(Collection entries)

Segment Open

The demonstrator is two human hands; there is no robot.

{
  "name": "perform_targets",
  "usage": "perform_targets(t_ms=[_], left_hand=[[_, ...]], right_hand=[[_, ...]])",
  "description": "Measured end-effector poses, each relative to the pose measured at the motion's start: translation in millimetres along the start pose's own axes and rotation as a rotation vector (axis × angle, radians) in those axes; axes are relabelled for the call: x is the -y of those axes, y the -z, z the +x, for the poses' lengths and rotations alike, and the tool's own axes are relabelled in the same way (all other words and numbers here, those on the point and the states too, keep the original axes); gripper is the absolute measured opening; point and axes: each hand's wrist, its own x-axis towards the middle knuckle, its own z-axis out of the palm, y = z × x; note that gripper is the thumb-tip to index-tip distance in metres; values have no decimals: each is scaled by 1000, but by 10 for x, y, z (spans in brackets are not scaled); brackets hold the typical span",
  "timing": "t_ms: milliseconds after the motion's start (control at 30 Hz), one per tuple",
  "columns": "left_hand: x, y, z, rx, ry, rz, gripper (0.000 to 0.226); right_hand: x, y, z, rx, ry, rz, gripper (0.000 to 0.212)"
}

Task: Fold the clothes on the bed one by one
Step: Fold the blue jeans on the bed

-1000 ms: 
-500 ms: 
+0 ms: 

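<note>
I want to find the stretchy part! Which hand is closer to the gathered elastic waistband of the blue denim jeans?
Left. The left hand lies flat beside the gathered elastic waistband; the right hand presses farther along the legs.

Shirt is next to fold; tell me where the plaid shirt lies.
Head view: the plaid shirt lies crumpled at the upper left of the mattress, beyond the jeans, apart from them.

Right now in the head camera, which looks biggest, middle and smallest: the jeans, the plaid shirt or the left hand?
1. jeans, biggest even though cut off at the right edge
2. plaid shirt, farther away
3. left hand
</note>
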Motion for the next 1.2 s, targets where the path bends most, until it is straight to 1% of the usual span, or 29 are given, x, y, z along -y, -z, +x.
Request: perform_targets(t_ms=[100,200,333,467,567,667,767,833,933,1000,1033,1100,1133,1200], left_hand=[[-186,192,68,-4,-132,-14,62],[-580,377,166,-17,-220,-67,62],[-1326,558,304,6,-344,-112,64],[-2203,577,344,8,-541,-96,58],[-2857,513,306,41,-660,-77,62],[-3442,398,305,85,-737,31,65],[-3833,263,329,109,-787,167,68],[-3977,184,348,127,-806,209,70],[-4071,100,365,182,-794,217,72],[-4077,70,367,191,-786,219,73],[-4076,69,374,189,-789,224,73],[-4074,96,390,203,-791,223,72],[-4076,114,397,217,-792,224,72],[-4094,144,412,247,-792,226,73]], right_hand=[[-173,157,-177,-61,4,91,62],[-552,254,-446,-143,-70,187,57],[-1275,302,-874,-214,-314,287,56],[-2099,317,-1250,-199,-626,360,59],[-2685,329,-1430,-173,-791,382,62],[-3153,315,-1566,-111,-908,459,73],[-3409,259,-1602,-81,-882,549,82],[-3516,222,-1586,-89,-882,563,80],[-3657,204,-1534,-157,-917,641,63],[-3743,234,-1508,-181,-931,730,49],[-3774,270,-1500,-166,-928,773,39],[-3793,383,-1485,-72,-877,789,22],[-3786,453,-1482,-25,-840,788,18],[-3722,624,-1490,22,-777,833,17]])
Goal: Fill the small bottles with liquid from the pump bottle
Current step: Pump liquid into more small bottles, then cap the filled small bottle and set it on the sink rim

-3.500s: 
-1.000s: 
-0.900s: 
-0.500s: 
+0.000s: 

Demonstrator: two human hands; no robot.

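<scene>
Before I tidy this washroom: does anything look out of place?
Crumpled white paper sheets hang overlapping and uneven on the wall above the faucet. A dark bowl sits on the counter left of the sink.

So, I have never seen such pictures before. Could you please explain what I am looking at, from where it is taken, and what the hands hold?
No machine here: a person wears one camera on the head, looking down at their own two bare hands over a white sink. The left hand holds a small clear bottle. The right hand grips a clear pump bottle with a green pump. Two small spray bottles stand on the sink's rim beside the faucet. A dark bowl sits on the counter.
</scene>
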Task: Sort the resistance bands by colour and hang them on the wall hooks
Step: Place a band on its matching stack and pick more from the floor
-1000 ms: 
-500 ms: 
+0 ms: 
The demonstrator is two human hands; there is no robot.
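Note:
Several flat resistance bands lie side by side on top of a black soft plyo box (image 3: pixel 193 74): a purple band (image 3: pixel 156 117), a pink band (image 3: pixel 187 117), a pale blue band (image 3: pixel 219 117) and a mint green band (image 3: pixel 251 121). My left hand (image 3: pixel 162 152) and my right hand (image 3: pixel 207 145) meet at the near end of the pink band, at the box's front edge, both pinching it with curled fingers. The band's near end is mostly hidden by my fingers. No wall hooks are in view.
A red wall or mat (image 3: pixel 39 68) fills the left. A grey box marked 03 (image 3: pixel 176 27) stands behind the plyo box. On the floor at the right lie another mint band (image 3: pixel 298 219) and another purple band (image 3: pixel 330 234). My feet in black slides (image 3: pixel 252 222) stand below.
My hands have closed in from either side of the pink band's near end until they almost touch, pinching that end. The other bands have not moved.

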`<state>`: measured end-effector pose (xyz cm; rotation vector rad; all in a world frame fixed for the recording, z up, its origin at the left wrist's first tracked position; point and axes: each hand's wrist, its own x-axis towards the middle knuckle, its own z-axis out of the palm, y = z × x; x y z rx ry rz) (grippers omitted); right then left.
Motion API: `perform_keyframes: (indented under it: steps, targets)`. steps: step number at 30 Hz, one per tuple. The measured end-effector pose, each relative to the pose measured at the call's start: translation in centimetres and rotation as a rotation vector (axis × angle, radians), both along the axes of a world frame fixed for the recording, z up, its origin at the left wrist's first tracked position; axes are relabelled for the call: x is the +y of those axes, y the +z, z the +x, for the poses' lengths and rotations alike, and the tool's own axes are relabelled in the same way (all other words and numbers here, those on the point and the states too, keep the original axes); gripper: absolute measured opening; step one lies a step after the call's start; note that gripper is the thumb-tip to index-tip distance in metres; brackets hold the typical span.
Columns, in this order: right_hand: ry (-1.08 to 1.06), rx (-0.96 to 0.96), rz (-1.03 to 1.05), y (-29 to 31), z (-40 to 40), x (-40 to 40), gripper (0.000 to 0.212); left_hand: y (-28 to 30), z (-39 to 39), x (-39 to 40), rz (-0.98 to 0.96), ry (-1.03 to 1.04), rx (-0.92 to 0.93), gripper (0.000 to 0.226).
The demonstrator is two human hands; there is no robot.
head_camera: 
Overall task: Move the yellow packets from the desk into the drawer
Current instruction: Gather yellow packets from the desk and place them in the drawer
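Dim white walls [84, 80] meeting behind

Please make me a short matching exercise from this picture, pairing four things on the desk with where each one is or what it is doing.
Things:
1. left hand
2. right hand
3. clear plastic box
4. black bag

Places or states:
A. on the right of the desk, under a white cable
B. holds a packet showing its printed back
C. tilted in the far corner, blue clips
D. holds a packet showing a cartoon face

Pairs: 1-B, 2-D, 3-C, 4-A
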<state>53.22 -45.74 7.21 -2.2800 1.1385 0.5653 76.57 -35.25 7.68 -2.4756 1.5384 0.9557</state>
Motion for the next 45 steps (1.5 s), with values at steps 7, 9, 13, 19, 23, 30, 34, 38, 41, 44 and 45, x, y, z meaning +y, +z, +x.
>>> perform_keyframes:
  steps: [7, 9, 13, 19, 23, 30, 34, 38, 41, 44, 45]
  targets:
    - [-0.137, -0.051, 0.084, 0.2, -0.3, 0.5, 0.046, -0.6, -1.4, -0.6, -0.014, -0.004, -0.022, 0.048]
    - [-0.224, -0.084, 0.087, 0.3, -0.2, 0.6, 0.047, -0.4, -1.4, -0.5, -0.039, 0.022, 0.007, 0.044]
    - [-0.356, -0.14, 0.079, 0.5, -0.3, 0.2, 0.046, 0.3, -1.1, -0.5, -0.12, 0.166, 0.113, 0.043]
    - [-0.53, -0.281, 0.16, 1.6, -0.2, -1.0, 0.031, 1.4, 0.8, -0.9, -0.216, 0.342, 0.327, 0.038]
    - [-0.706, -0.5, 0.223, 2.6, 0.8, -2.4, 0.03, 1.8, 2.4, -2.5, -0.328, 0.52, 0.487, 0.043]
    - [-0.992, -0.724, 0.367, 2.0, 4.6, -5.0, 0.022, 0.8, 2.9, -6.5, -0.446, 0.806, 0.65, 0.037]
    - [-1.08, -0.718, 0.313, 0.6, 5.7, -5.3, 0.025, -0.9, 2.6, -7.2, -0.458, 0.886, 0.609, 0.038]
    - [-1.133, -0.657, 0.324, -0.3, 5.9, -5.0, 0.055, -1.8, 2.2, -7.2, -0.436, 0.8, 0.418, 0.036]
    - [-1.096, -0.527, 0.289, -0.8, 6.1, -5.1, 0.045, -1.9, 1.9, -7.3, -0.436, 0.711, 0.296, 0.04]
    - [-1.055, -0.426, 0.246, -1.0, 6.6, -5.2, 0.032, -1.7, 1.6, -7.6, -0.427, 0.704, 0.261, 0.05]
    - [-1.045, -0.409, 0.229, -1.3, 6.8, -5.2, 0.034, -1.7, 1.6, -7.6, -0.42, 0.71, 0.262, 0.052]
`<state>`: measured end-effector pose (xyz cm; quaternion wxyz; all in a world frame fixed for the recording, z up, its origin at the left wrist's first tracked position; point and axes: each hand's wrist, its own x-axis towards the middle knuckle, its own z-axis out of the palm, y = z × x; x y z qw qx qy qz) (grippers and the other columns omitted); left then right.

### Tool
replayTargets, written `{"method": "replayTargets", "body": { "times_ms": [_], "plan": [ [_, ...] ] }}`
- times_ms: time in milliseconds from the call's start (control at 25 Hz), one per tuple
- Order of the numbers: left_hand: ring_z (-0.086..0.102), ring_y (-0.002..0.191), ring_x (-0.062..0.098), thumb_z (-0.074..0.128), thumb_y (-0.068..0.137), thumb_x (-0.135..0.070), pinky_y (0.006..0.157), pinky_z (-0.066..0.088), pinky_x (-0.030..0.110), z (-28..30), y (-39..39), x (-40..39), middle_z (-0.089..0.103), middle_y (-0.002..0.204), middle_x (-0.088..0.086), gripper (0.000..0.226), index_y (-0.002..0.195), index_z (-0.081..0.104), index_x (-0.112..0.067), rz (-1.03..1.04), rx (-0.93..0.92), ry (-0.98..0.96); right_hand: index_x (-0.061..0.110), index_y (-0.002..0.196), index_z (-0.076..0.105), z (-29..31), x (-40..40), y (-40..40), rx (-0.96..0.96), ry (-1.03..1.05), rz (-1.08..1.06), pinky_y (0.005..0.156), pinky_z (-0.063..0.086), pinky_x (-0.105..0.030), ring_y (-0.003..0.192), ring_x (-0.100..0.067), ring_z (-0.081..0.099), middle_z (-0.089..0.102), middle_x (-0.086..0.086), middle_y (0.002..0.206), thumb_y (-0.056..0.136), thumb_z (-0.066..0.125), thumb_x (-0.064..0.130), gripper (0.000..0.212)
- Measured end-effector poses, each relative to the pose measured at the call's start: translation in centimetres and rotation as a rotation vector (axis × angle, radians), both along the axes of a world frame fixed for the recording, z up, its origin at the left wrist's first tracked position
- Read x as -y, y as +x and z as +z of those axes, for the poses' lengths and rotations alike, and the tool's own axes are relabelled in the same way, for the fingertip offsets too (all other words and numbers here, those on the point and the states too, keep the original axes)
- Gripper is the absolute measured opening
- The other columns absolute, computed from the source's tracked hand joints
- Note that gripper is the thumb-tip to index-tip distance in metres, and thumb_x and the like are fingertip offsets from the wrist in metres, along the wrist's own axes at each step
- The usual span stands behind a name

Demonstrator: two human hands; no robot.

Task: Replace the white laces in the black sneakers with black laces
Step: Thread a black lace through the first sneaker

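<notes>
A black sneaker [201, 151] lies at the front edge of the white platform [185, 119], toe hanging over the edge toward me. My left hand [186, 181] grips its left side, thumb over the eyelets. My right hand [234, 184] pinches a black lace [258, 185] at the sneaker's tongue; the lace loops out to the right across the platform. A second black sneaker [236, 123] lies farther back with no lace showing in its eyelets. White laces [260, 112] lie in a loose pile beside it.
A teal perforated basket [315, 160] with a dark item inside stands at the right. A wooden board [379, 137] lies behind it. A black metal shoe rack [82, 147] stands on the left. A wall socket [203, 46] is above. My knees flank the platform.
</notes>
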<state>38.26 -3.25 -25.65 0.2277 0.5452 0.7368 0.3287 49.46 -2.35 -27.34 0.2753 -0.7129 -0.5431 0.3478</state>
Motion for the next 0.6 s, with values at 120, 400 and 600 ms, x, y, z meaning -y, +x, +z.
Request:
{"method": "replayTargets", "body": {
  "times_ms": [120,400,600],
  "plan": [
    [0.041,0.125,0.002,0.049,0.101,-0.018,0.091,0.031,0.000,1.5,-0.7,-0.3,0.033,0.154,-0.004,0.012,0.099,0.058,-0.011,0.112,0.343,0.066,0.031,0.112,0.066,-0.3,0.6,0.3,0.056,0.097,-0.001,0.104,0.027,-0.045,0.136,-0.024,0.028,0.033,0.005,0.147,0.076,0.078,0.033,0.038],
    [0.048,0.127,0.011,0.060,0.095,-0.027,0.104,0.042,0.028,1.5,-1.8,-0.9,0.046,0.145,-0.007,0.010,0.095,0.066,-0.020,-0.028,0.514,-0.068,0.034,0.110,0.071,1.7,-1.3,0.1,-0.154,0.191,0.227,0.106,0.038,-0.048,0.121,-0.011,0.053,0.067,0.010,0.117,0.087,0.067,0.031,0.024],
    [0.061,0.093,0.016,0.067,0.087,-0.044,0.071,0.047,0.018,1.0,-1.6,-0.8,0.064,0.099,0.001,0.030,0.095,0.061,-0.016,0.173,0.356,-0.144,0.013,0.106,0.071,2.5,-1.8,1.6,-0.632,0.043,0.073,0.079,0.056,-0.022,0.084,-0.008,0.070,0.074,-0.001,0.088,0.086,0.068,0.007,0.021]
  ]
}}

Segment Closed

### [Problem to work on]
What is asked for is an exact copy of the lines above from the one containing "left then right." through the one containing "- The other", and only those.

### [Result of this exercise]
`<state>`: measured end-effector pose (xyz cm; quaternion wxyz; all in a world frame fixed for the recording, z up, its origin at the left wrist's first tracked position; point and axes: each hand's wrist, its own x-axis towards the middle knuckle, its own z-axis out of the palm, y = z × x; x y z qw qx qy qz) (grippers and the other columns omitted); left then right.

### Tool
replayTargets, written `{"method": "replayTargets", "body": { "times_ms": [_], "plan": [ [_, ...] ] }}`
- times_ms: time in milliseconds from the call's start (control at 25 Hz), one per tuple
- Order of the numbers: left_hand: ring_z (-0.086..0.102), ring_y (-0.002..0.191), ring_x (-0.062..0.098), thumb_z (-0.074..0.128), thumb_y (-0.068..0.137), thumb_x (-0.135..0.070), pinky_y (0.006..0.157), pinky_z (-0.066..0.088), pinky_x (-0.030..0.110), z (-28..30), y (-39..39), x (-40..39), middle_z (-0.089..0.103), middle_y (-0.002..0.204), middle_x (-0.088..0.086), gripper (0.000..0.226), index_y (-0.002..0.195), index_z (-0.081..0.104), index_x (-0.112..0.067), rz (-1.03..1.04), rx (-0.93..0.92), ry (-0.98..0.96); right_hand: index_x (-0.061..0.110), index_y (-0.002..0.196), index_z (-0.076..0.105), z (-29..31), x (-40..40), y (-40..40), rx (-0.96..0.96), ry (-1.03..1.05), rz (-1.08..1.06), pinky_y (0.005..0.156), pinky_z (-0.063..0.086), pinky_x (-0.105..0.030), ring_y (-0.003..0.192), ring_x (-0.100..0.067), ring_z (-0.081..0.099), middle_z (-0.089..0.102), middle_x (-0.086..0.086), middle_y (0.002..0.206), thumb_y (-0.056..0.136), thumb_z (-0.066..0.125), thumb_x (-0.064..0.130), gripper (0.000..0.212)
- Measured end-effector poses, each relative to the pose measured at the call's start: translation in centimetres and rotation as a rotation vector (axis × angle, radians), both along the axes of a world frame fixed for the recording, z up, its origin at the left wrist's first tracked position
- Read x as -y, y as +x and z as +z of those axes, for the poses' lengths and rotations alike, and the tool's own axes are relabelled in the same way, for the fingertip offsets too (all other words and numbers here, those on the point and the states too, keep the original axes)
- Gripper is the absolute measured opening
- The other columns absolute, computed from the source's tracked hand joints

This answer requires nothing further.